Montana Supreme Court
Credit: John S. Adams / MTFP

Montana Supreme Court Justice Ingrid Gustafson and current Public Service Commission Chair James Brown have emerged as the top two vote-getters in the non-partisan primary election for the high court’s second seat, setting up a general election clash at a time of high political visibility for the court. 

Ingrid Gustafson Credit: Courtesy photo

Gustafson, who has served on the state Supreme Court since late 2017, netted about 100,000 votes with more than 60% counted as of late Tuesday

“I’m very honored and thankful that Montana voters have given me the opportunity to do the work that I want to do and run for election to the Supreme Court in the general election,” Gustafson said Tuesday night. “I’m eager to continue serving Montanans and to continue to build on my 20 years of judicial experience.”

Brown received about 66,000 votes, enough to secure the second spot in the three-way primary but still trailing Gustafson by 16 points. Montana Supreme Court primaries are non-partisan, though electoral politics often seep in. The two candidates with the most votes continue to the November general election. 

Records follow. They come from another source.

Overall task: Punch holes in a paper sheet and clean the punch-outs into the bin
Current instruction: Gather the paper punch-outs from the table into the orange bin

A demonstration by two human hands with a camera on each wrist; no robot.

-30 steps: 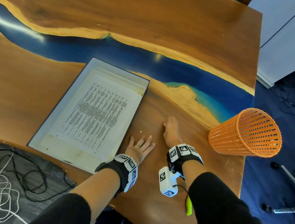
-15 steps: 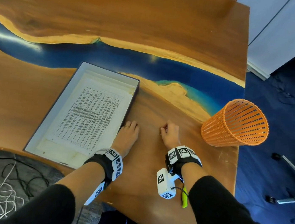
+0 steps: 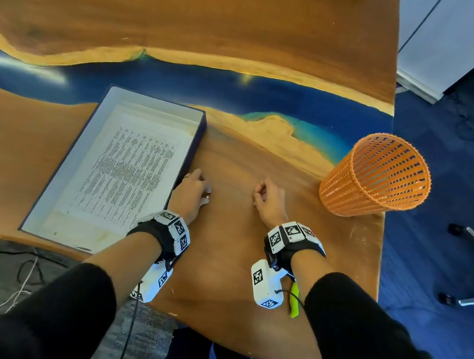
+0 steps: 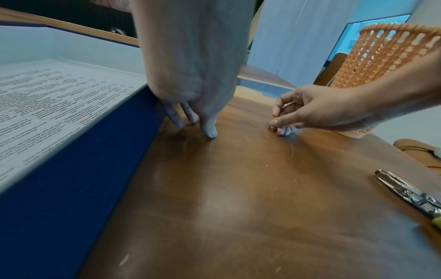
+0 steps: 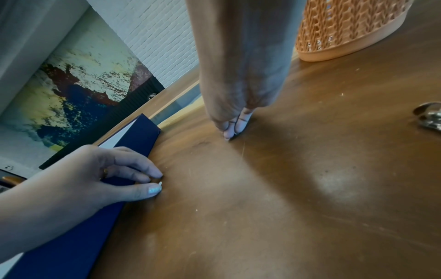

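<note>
A printed paper sheet (image 3: 130, 166) lies in a shallow white tray with dark blue walls (image 3: 156, 100). My left hand (image 3: 204, 195) rests on the wooden table against the tray's right wall. Its thumb and fingers pinch a tiny white punch-out (image 5: 160, 183). My right hand (image 3: 257, 197) is a hand's width to the right, fingers curled, thumb and forefinger tips (image 4: 274, 123) pressed together on the table. Nothing shows between them. An orange mesh bin (image 3: 376, 178) stands upright at the table's right edge. The metal hole punch (image 4: 410, 196) with a green handle (image 3: 293, 304) lies under my right wrist.
The table (image 3: 217, 281) ends just right of the bin and just behind my wrists, with blue carpet (image 3: 434, 337) below. Cables (image 3: 24, 275) lie on the floor at the lower left. Tiny pale specks dot the wood near my hands.
My left hand has turned palm down, moved to the tray wall and closed its fingertips on a punch-out. My right hand's straight fingers have curled into a pinch.
</note>
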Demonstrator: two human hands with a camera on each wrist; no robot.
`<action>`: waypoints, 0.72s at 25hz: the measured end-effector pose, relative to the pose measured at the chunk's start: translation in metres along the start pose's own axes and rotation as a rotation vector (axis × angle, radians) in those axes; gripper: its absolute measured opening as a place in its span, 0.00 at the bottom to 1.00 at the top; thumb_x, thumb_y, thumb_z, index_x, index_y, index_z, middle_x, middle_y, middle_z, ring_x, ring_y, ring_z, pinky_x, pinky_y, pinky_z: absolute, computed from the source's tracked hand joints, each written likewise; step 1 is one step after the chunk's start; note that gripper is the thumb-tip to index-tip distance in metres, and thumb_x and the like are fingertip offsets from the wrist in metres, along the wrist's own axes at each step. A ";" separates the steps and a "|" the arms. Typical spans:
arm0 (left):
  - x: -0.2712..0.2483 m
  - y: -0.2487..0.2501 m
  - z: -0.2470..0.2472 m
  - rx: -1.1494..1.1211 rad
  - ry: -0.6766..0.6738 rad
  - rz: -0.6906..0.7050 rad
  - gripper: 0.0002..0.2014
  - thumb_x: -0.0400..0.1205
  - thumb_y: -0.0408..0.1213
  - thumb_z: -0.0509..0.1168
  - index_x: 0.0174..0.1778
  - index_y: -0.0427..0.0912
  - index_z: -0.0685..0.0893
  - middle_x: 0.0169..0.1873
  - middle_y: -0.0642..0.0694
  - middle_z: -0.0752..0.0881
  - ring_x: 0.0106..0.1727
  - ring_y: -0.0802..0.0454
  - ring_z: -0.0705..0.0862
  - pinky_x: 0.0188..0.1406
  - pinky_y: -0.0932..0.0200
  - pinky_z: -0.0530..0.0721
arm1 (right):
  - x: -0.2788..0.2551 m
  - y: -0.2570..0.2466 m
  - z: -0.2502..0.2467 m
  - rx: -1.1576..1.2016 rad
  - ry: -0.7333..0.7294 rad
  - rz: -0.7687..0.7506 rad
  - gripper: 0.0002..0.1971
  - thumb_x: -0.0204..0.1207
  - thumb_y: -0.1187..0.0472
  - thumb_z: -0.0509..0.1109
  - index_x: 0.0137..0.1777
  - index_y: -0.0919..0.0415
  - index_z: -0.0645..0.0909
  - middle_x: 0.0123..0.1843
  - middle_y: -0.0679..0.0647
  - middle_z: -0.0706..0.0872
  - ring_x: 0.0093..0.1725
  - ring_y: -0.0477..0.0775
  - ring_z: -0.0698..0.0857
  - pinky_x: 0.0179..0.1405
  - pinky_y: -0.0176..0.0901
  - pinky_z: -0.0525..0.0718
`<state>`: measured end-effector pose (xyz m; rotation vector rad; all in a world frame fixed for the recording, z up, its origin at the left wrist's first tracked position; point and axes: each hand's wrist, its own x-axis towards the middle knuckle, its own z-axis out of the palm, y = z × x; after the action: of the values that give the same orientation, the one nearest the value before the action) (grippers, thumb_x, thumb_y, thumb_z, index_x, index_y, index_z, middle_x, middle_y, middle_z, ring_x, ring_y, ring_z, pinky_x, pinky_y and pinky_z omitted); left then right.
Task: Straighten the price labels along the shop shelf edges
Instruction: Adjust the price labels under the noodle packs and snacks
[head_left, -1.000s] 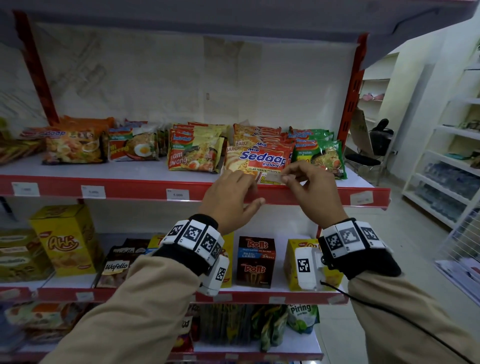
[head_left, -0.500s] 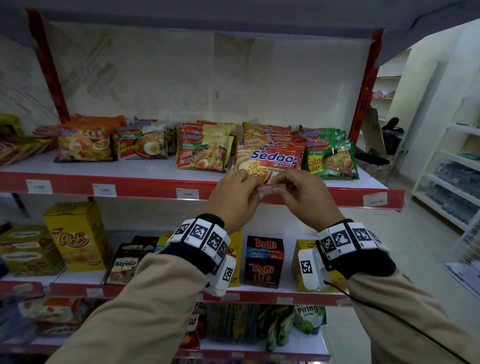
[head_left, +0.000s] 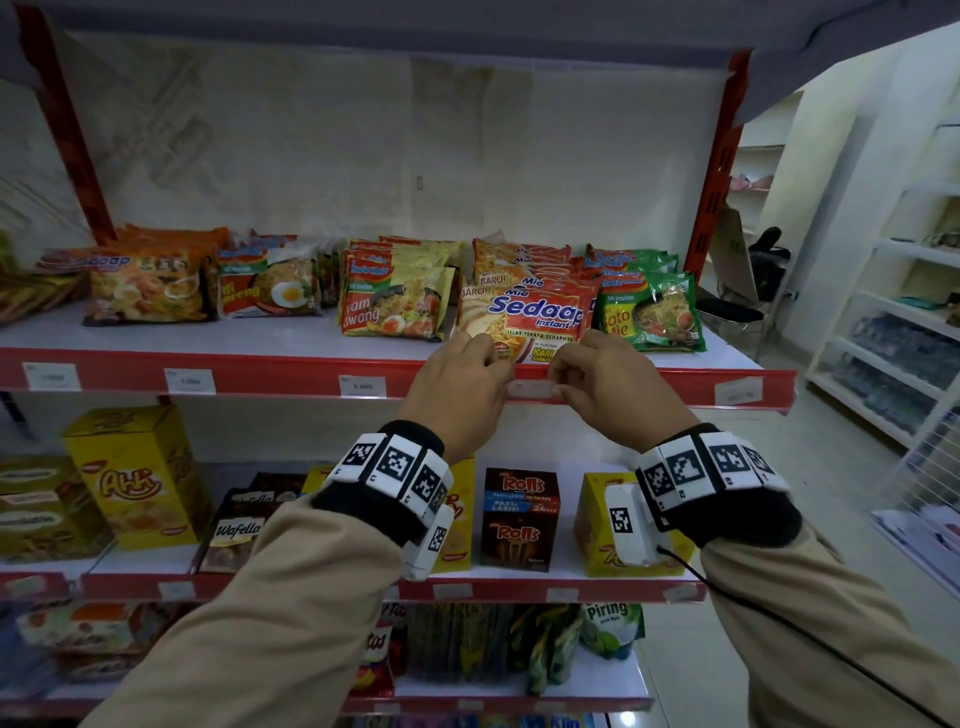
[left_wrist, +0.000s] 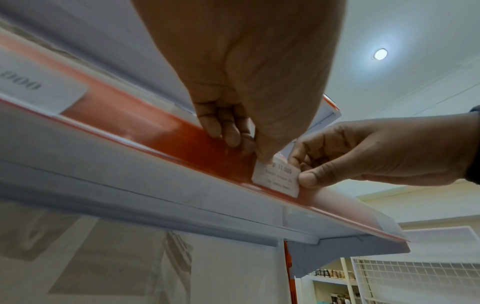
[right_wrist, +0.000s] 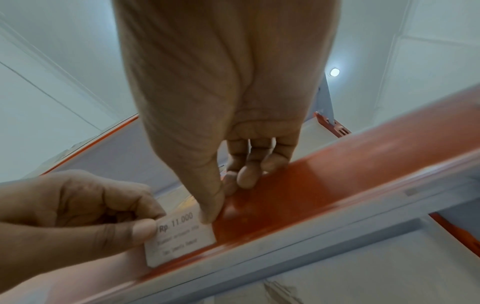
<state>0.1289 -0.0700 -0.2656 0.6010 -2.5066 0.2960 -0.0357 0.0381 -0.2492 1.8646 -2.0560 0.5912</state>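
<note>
A white price label (head_left: 532, 388) reading "Rp. 11.000" lies against the red shelf edge rail (head_left: 291, 375) below the Sedaap noodle packs. My left hand (head_left: 500, 382) pinches its left end and my right hand (head_left: 560, 384) pinches its right end. The left wrist view has the label (left_wrist: 276, 179) low on the rail (left_wrist: 145, 123), the left thumb at its upper left corner and the right hand (left_wrist: 303, 174) gripping its right edge. In the right wrist view the left hand (right_wrist: 149, 223) holds the label (right_wrist: 179, 239) and the right thumb presses its upper right corner.
More labels sit on the same rail: three to the left (head_left: 362, 385) (head_left: 189, 381) (head_left: 52, 375) and a tilted one at the right end (head_left: 737, 389). Noodle packs (head_left: 530, 312) lie just behind my hands. Snack boxes (head_left: 521, 514) fill the shelf below. White shelving (head_left: 904, 322) stands right.
Both hands have carried the label down from the level of the noodle packs onto the red rail. They still hold it at both ends.
</note>
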 end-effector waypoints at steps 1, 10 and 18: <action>0.001 0.000 -0.001 0.012 -0.011 0.005 0.13 0.85 0.42 0.57 0.58 0.42 0.83 0.50 0.44 0.78 0.54 0.45 0.72 0.50 0.53 0.73 | -0.001 0.000 0.000 0.012 0.005 -0.001 0.07 0.73 0.56 0.74 0.49 0.54 0.84 0.45 0.51 0.76 0.50 0.57 0.76 0.47 0.46 0.73; -0.003 -0.002 -0.002 -0.162 0.030 -0.041 0.08 0.83 0.42 0.63 0.53 0.43 0.82 0.50 0.46 0.82 0.56 0.47 0.74 0.58 0.56 0.70 | -0.001 0.005 0.004 -0.001 -0.012 0.008 0.06 0.75 0.54 0.73 0.50 0.53 0.85 0.44 0.48 0.72 0.52 0.57 0.75 0.51 0.47 0.74; -0.003 0.000 0.000 -0.213 0.057 -0.106 0.06 0.82 0.42 0.66 0.50 0.44 0.82 0.47 0.48 0.82 0.53 0.49 0.74 0.49 0.55 0.75 | -0.004 0.007 0.007 0.040 0.022 0.011 0.05 0.75 0.54 0.73 0.48 0.53 0.84 0.43 0.48 0.73 0.50 0.56 0.75 0.49 0.47 0.74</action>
<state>0.1311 -0.0691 -0.2676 0.6261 -2.4016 0.0054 -0.0414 0.0392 -0.2579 1.8614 -2.0561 0.6579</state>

“I’m humbled to see this level of support for my candidacy from Montanans residing all across the Treasure State, and to have earned your trust as we work together to restore faith in our judiciary system and in the rule of law,” Brown said in a statement Tuesday evening. 

The third candidate in the race was Montana First Judicial District Court Judge Mike McMahon, who conceded Tuesday evening with roughly 30,000 votes, lagging behind Brown by almost 20 points. 


Republican support colors Montana Supreme Court race

In his campaign for the Montana Supreme Court seat currently held by Justice Ingrid Gustafson, who is seeking re-election, attorney James Brown is receiving the race’s most overtly partisan support from a long list of elected Republicans. This month, Brown referenced Gov. Greg Gianforte’s support of his candidacy when he told attendees at a candidate…

“I’m grateful for all those who supported my attempt to try to preserve and protect Montana’s independent judiciary,” McMahon said in a text. “I sincerely appreciate the votes I received in today’s primary.”

In the background of the race was a GOP effort to reshape the judiciary in the 2021 session, a push that spilled over into a protracted separation-of-powers conflict stemming from long-standing suspicions of the court on the right that is likely to color the forthcoming general election campaign

Gustafson has emphasized her institutional experience and criticized what she sees as creeping politicization of the high court, dismissing many of the claims against the judiciary as “hoopla.”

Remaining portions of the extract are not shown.